What are we to conclude about these findings with respect to the mechanism(s) through which azithromycin reduces episode duration? These findings suggest that azithromycin is likely operating, at least in part, through its classic antimicrobial actions, as greater effects are seen during episodes with greater microbial content reflected by richness and abundance in hypopharyngeal samples. The presence of 15 specific OTUs was associated with longer episode duration, and greater relative abundance of 9 specific genera (including Veillonella and Neisseria) was associated with greater azithromycin effects. No data are presented in terms of antimicrobial resistance patterns of the identified OTUs, so it remains unknown whether the patterns of response (or lack thereof) are related to azithromycin resistance. The presence of a Prevotella was associated with longer episode duration and a diminished azithromycin response—could this have been because of azithromycin resistance among this genus?

There are several limitations to consider in interpreting these results. The study population was a subset of the entire clinical trial (5) and exhibited greater asthma risk and more severe disease than the overall population, limiting the generalizability of the findings. Samples were taken from the hypopharynx and, although clearly informative and correlated to the clinical response, may not precisely reflect microbial community structure in the lower airways. The samples were obtained after 3 days of symptom development, so it is not known whether these patterns of microbiome structure would have been detectable even earlier in the course or whether they reflect the potential effects of an intercurrent viral infection on the microbiome. Unfortunately, there are no data presented on the direct effect of azithromycin on the microbiome structure after treatment, which would help to determine if the antimicrobial effects paralleled clinical response. Although the initial study report demonstrated no effect modification by viral infection (5), there are no data presented with quantification of the effect of azithromycin treatment on viral load or immune markers after treatment.

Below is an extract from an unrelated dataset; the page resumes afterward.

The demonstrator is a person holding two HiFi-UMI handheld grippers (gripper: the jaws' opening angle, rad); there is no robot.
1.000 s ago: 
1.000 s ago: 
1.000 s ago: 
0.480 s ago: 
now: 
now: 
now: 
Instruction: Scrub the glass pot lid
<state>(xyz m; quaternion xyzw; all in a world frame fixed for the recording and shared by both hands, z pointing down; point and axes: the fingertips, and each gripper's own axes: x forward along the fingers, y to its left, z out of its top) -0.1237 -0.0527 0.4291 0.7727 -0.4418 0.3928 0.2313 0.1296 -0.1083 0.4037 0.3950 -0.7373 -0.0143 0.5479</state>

Our understanding of the infectious components of these lower respiratory tract illnesses in young children continues to evolve. Viral infections remain important triggers of episodes, but there is a clear interaction with nonviral airway microbes that influence episode development and likely impact treatment responses. Additional research is needed to further disentangle these factors and ultimately allow for more effective and targeted therapies that reduce the substantial morbidity associated with these episodes.